Die Redaktion hat intensiv diskutiert: Sollen wir einem Mann, der wegen sexuellen Handlungen mit Minderjährigen im Gefängnis sass, eine Plattform geben? Wir haben uns für ein Gespräch entschieden und den Mann getroffen, der auf Bewährung frei ist. Weil er ein Mensch ist.
Wir wissen, dass für viele Leserinnen und Leser die Lektüre alles andere als angenehm ist. Auch uns fiel die Begegnung zwischendurch sehr schwer. Zwar hatten wir immer wieder Mitgefühl mit dem Mann, den wir Alois nennen. Er begehrt, was nicht sein darf, und wird dafür geächtet, ist einsam.

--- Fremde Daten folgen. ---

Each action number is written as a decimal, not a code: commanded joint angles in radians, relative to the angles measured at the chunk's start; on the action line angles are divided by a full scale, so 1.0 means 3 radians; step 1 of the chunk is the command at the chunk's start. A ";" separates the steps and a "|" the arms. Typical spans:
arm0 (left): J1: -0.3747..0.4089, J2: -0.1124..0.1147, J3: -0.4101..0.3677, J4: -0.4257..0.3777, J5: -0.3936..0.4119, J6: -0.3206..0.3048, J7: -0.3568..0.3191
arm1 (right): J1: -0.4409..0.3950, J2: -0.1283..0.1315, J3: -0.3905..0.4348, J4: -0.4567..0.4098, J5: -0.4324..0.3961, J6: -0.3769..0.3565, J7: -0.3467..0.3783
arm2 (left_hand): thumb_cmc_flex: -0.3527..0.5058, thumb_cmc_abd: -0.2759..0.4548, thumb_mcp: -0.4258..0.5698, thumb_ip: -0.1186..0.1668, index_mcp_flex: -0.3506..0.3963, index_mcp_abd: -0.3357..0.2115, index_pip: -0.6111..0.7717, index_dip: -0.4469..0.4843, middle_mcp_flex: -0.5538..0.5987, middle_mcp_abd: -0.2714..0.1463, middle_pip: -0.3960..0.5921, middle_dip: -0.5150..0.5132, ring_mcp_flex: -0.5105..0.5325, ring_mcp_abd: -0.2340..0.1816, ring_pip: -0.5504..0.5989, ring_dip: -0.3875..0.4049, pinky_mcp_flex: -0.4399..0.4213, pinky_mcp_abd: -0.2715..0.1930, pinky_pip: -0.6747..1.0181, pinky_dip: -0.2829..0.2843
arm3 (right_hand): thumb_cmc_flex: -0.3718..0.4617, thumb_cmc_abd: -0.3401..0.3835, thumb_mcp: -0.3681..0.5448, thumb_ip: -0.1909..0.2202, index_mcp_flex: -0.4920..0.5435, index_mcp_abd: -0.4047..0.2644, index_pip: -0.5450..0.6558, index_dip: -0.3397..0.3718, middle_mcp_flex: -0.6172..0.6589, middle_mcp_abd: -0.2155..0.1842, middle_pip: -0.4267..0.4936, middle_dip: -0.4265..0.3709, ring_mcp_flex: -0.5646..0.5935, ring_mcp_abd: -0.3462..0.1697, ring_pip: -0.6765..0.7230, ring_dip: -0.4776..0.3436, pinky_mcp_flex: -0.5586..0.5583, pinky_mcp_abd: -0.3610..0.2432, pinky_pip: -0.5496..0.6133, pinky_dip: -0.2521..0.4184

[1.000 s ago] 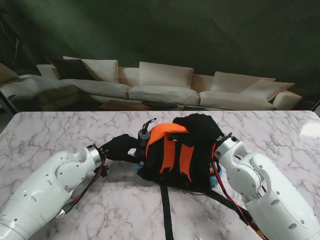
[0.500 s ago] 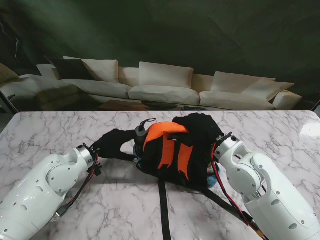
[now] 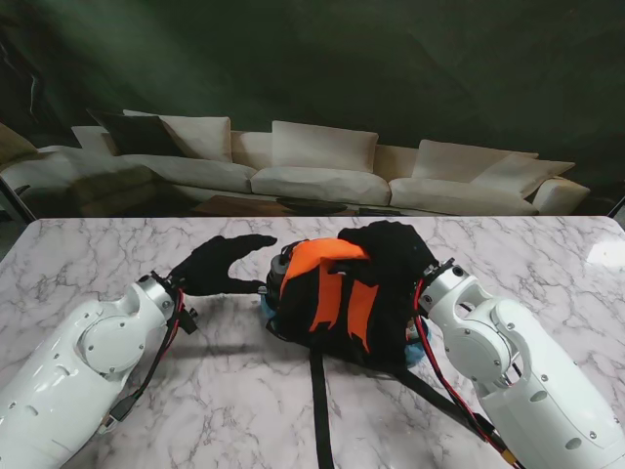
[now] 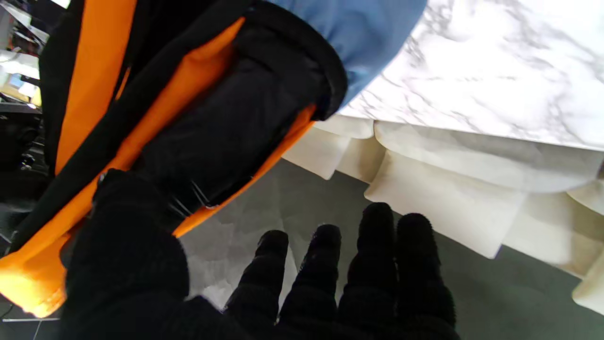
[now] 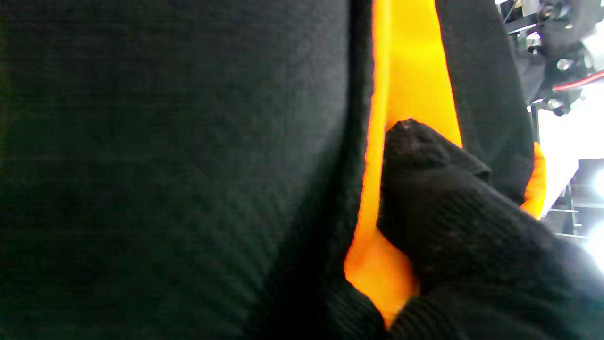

Das hat er sich nicht ausgesucht: «Meine Neigung ist eine Strafe, ich wäre lieber normal», sagt er.
Ächten verhindert keine Übergriffe
Gleichzeitig verspürten wir Entsetzen. Wegen Alois’ fehlendem Schuldbewusstsein. Er ist überzeugt, dass die Übergriffe einigen Kindern nicht geschadet haben, dass sie es sogar selber wollten. Solche Aussagen sind typisch für einige Sexualstraftäter, sie versuchen, mit sich selber im Reinen zu bleiben. Auf Kosten ihrer Opfer.
Dennoch sind wir nach der Recherche überzeugt: Es war richtig, mit Alois zu reden. Die Gesellschaft muss aufhören, Pädophile zu ächten. Erstens, weil sie – wie gesagt – Menschen sind. Zweitens, weil man so Übergriffe verhindern kann.
Lang nicht jeder Pädophile wird zum Täter! Manche beherrschen sich ein Leben lang und leiden. Andere begehen Suizid, um der Versuchung zu entkommen, einem Kind Leid zuzufügen.
Therapieren hilft allen
Die meisten trauen sich nicht, Hilfe zu suchen. Oder erhalten keine, so wie Alois. Mit 25 Jahren vertraute er sich zum ersten Mal einem Arzt an – und blitzte ab. Zehn Jahre später klopfte er bei einem Psychiater an – und wurde wieder weggeschickt.
Dabei zeigt die Forschung: Viele Pädophile können lernen, mit ihrer Neigung so umzugehen, dass sie nicht mehr von ihren sexuellen Fantasien getrieben werden – und nie zu Tätern werden, wie der Forensiker Marc Graf im Interview sagt. Der Knackpunkt: Je jünger die Männer sind, desto besser schlägt die Therapie an.
Das ist nicht nur besser für die Männer, sondern auch für die Kinder.